=== WHAT NEEDS TO BE DONE ===
Each line from the one that contains "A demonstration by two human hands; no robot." to the end of the material must be set down exactly, and no line before it.

=== DATA SECTION ===
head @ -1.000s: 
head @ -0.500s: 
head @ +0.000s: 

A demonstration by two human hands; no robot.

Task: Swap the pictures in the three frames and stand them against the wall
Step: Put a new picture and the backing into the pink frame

=== ANSWER TO THIS PROBLEM ===
A demonstration by two human hands; no robot.

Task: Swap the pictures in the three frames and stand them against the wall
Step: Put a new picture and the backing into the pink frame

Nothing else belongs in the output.